Essa può presentarsi sotto forma di ostilità, di amicizie deluse, di dissapori e contrasti all’interno della comunità cristiana, nel matrimonio può prendere la forma estrema dell’infedeltà, o la forma più insidiosa di una progressiva chiusura, che solo al termine di un lungo periodo porta alla rottura.
Il clima culturale da cui siamo circondati non sembra dare più tanta importanza a questa realtà, se non per motivi scandalistici. I mezzi di comunicazione sembrano assuefatti alla violenza verbale, alla mancanza di etica e fedeltà nei rapporti quotidiani e anche istituzionali, all’infedeltà coniugale: come se tutto ciò fosse inevitabile. L’indifferenza culturale rende tanto più forte lo schiaffo personale: solo nel momento in cui si sperimenta la delusione sulla propria pelle, appare l’inganno.

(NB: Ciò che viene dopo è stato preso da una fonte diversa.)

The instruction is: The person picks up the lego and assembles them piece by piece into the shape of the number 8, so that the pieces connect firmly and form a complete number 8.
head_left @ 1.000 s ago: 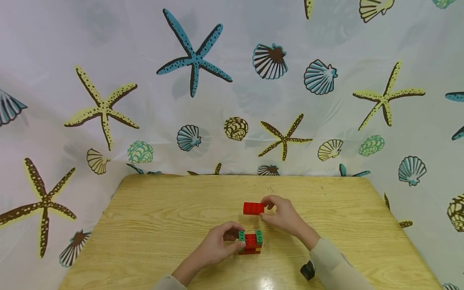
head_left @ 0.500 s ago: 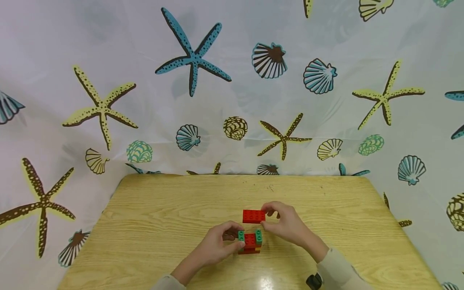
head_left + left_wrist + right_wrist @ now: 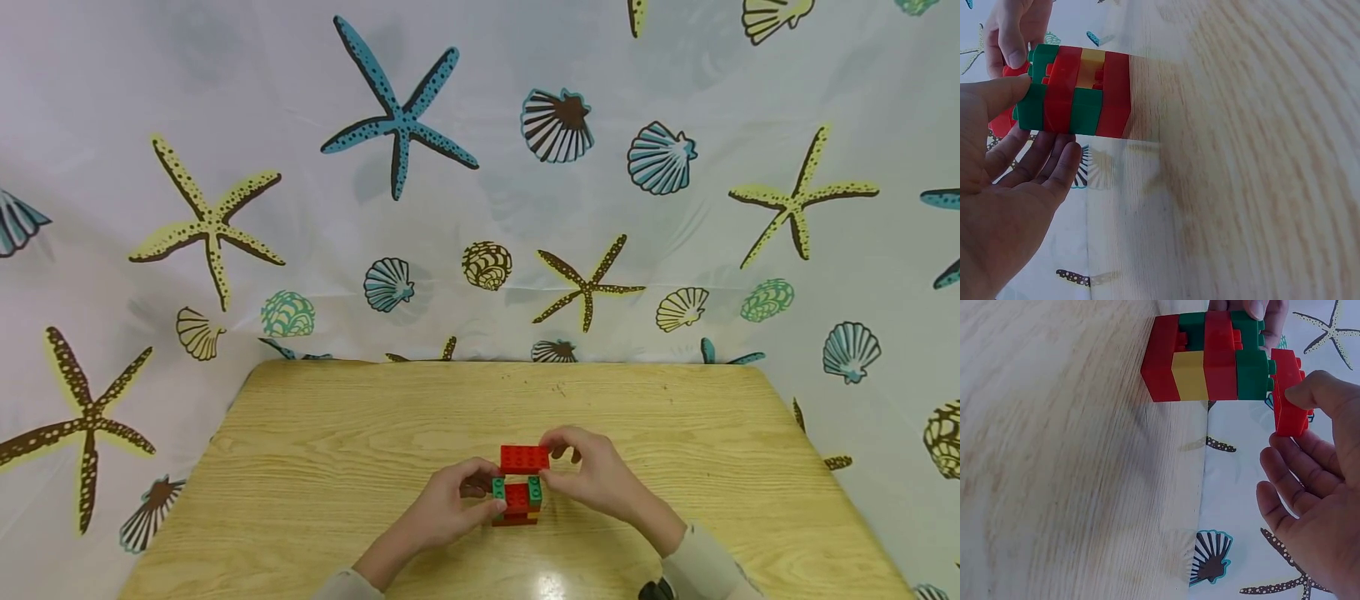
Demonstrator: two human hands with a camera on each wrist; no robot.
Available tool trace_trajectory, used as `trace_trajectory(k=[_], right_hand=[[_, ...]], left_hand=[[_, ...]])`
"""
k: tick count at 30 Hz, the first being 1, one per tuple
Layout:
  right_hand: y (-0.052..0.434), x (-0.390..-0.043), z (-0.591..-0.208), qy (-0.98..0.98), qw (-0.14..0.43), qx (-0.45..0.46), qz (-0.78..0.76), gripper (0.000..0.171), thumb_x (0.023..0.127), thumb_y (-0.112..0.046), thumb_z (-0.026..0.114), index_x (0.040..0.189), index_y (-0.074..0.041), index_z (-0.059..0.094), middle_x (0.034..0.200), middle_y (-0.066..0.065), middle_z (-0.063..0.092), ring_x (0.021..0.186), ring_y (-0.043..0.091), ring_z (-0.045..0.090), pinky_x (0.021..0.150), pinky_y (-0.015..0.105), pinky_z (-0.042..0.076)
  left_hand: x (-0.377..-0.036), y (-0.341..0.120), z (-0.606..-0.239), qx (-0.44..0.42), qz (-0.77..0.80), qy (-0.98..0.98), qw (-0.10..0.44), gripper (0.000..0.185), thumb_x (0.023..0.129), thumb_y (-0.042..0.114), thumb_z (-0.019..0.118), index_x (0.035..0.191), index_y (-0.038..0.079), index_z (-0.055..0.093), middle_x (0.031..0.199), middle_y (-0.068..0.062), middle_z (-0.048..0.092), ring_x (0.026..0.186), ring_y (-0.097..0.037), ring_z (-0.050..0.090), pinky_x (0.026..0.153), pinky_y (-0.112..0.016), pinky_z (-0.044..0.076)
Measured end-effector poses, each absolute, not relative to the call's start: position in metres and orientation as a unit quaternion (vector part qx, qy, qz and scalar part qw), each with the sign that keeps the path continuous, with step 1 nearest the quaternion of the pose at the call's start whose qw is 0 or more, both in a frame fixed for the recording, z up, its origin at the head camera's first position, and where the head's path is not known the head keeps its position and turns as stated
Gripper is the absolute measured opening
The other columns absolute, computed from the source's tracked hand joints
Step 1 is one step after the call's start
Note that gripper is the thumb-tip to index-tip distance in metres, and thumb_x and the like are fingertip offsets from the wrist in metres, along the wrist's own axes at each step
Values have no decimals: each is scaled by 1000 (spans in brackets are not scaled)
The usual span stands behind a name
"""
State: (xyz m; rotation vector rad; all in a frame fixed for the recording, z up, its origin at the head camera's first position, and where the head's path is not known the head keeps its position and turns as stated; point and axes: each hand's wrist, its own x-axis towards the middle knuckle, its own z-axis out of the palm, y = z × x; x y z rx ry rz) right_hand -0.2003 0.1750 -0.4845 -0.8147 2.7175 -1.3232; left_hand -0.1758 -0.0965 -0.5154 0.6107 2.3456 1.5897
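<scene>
A small stack of toy building bricks (image 3: 517, 497) stands on the wooden table, with red layers, a green and a yellow brick between them, and two green bricks on top at either side. My left hand (image 3: 452, 504) grips the stack from the left, thumb in front and fingers behind. In the left wrist view the thumb lies against the upper green brick (image 3: 1032, 106). My right hand (image 3: 592, 471) pinches a loose red brick (image 3: 524, 459) by its right end. That brick is held just above and behind the stack, close to the green studs (image 3: 1270, 367).
The wooden table (image 3: 337, 433) reaches back to a white curtain (image 3: 480, 200) printed with starfish and shells. A black object (image 3: 657, 591) is partly visible beside the right sleeve at the lower edge.
My right hand has brought the red brick nearer to me, down toward the top of the stack. The left hand stays in place on the stack.
</scene>
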Motion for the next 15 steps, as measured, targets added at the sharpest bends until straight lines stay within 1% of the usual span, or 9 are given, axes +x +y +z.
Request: trace_trajectory(k=[3, 6, 8, 13, 15], right_hand=[[174, -198, -484, 864, 12, -265, -429, 28, 95, -21, 78, 121, -20, 70, 111, -5, 72, 101, 28, 66, 82, 41, 54], [173, -195, -485, 861, 13, -271, -430, 27, 93, -19, 79, 119, -21, 71, 109, -7, 72, 99, 27, 66, 82, 41, 54], [173, -194, -486, 860, 13, -275, -430, 27, 93, -19, 79, 118, -22, 71, 108, -8, 72, 98, 25, 66, 81, 39, 53], [171, -193, -490, 857, 18, -283, -429, 27, 93, -20, 80, 119, -21, 71, 109, -6, 72, 99, 28, 65, 82, 37, 52], [171, -193, -490, 857, 21, -285, -429, 28, 94, -20, 79, 120, -21, 70, 109, -6, 71, 100, 29, 64, 82, 38, 53]], left_hand=[[-176, -97, -515, 207, 546, 803, 122, 40, 100, 25, 75, 131, 3, 65, 129, -13, 69, 114, -26, 69, 99, -39, 58], [-176, -97, -516, 208, 540, 807, 120, 39, 100, 27, 75, 131, 4, 65, 127, -11, 70, 114, -25, 68, 99, -36, 58], [-176, -97, -517, 211, 536, 809, 117, 38, 100, 28, 75, 130, 6, 66, 124, -9, 71, 113, -24, 68, 98, -33, 58], [-176, -97, -518, 217, 534, 809, 111, 35, 100, 28, 75, 127, 7, 67, 119, -6, 72, 111, -22, 68, 97, -29, 57], [-176, -97, -518, 218, 535, 809, 110, 35, 100, 28, 75, 127, 7, 67, 118, -6, 72, 111, -22, 68, 96, -28, 57]])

Non si può giocare con i sentimenti e con i valori più profondi, illudersi di sanare un animo ferito e sanguinante con iniezioni di freddezza e cinismo. La Scrittura indica un’altra via; in essa si parla spesso di tradimento: l’amore di Dio viene disatteso proprio dai suoi. Nell’ascolto della Parola si scopre di essere partecipi dell’infedeltà originaria, e che questa è la radice di ogni chiusura all’amore; ma si scopre anche la forza dell’amore divino, che non si arrende, neppure di fronte al rifiuto più radicale. Il tempo di Avvento, mostrandoci la fedeltà di Dio anche di fronte al tradimento del suo popolo, ci mostra la possibilità di amare senza misura, ci dona la forza di ricostruire, con pazienza, anche le relazioni spezzate. L’Avvento ci restituisce ad una storia, che ha un punto di partenza e un punto di arrivo, e che non si lascia scoraggiare dagli ostacoli che trova sul cammino.
 
 
Le figure dell’Avvento: Maria, Giuseppe, Erode
 
Maria è immagine per eccellenza della capacità di amare; accanto a lei la Liturgia della Novena di Natale pone Giuseppe: entrambi accettano la chiamata di Dio a prendersi cura di quel bambino, ciascuno secondo i propri ruoli. Maria ama perché è capace di ascoltare; Giuseppe ama, perché è capace di ubbidire. Un’altra figura però emerge tra le righe: si tratta di Erode, il re spaventosamente attaccato al suo potere, emblema di un’affettività onnivora, che tende a bruciare e consumare persone ed esperienze. Egli non ama, perché troppo impegnato a comandare e custodire il suo potere. L’Avvento, tempo della speranza, ci invita a ritrovare la gioia di donare amore, superando la tentazione egoistica del potere e del possedere.